4 hours and 2 TV installers later ...
| LOS ANGELES
While the personal video recorder (PVR) genie may work magic in the long term, the short term is fraught with wires and remote controls, computer interfaces and menus, and all the other new stuff viewers must master just to get a picture on their TV tube.
Will consumers put up with so much hassle to get what many perceive as just the next pricey TV-top toy? After all, lots of us who live with blinking digital clocks on our VCRs gave up on becoming technological wizards long ago. Herewith is one reviewer's snapshot of what lies ahead for those who let the genie out of the bottle:
Simple. That's the word you hear a lot from the PVR people.
"It's no harder than your [videocassette recorder] VCR," they say, a clue that the gap between the technology optimists - those who think it's great and are willing to learn new tricks - and the pessimists who don't, may be widening.
I tried both Tivo and ReplayTV, the two current brands of PVR. The guide map alone took up a square yard of floor space. No fewer than seven cables were involved, and at least three optional setups.

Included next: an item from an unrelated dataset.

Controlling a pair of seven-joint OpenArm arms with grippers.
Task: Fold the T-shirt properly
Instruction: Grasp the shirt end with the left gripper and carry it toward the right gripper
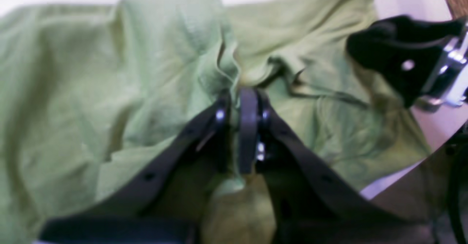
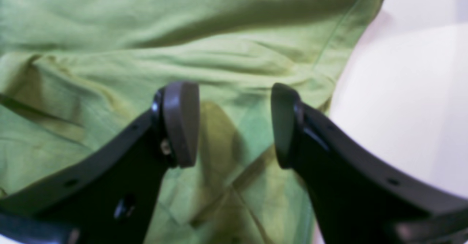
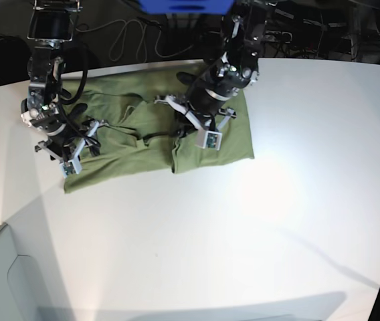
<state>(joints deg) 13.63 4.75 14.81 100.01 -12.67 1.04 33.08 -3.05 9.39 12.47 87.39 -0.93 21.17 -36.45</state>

I called in the pros.
Four and a half hours, two television installers (who'd just come from media mogul Barry Diller's installation), and a software download later, my hardware was ready. Mastering all the screen interfaces that pop up with seemingly infinite options is an ongoing process.

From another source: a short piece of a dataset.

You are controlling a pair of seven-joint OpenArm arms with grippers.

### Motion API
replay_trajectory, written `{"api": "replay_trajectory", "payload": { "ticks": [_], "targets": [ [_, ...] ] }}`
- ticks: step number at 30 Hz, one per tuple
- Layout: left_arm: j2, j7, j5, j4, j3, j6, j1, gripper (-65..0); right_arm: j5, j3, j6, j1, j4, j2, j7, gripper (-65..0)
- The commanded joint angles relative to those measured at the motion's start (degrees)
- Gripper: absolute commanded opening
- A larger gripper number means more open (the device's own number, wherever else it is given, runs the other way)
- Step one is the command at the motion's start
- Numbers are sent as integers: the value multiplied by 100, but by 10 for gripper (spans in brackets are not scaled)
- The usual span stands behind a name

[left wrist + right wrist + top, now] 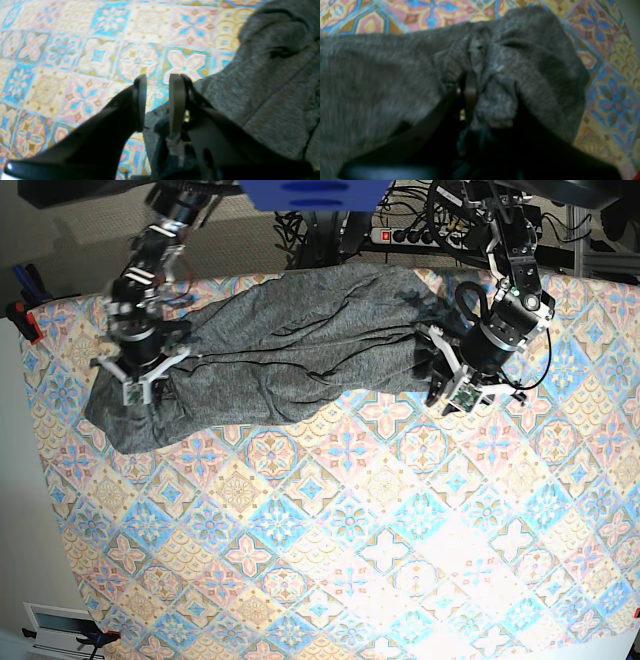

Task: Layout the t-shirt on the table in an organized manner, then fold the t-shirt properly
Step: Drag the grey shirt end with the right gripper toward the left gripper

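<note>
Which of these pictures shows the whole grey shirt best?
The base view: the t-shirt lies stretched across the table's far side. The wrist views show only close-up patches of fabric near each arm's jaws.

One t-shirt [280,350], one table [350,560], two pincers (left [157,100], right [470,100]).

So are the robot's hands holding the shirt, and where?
Yes. The right gripper is pinched shut on a bunched fold of the t-shirt at one end. The left gripper grips fabric at the other end's edge.
</note>
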Motion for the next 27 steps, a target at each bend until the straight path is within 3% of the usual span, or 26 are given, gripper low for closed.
{"api": "replay_trajectory", "payload": {
  "ticks": [1,4,8,11,23,27],
  "targets": [
    [-27,-139,-90,118,-16,34,-43,-498,-81,-1,21,-33,117,-36,282,-650],
    [-27,-139,-90,118,-16,34,-34,-498,-653,-54,-154,-288,117,-79,1020,-650],
    [-27,-139,-81,109,-16,34,-34,-498,-995,-485,-963,-683,81,-72,1697,-650],
    [-27,-139,-81,109,-16,34,-26,-498,-1576,-792,-1420,-877,64,-54,2031,-650],
    [-27,-130,-81,100,-16,34,18,-497,-2973,-1293,-1544,-1220,81,-63,3086,-650],
    [-18,-130,-81,100,-16,34,62,-497,-3914,-1302,-2264,-1228,20,-72,3464,-650]
  ]
}}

The most disappointing detail? I'd finally combined all my remotes (TV, VCR, cable, etc.) onto a single universal remote. But instead of a single all-purpose remote, the Tivo system requires at least six. And even on ReplayTV's single remote, the options can be more complicated than those on a desktop computer.
The bottom line? Technology optimists aside, PVRs are going to have to get a whole lot more user-friendly before we'll see one in every house.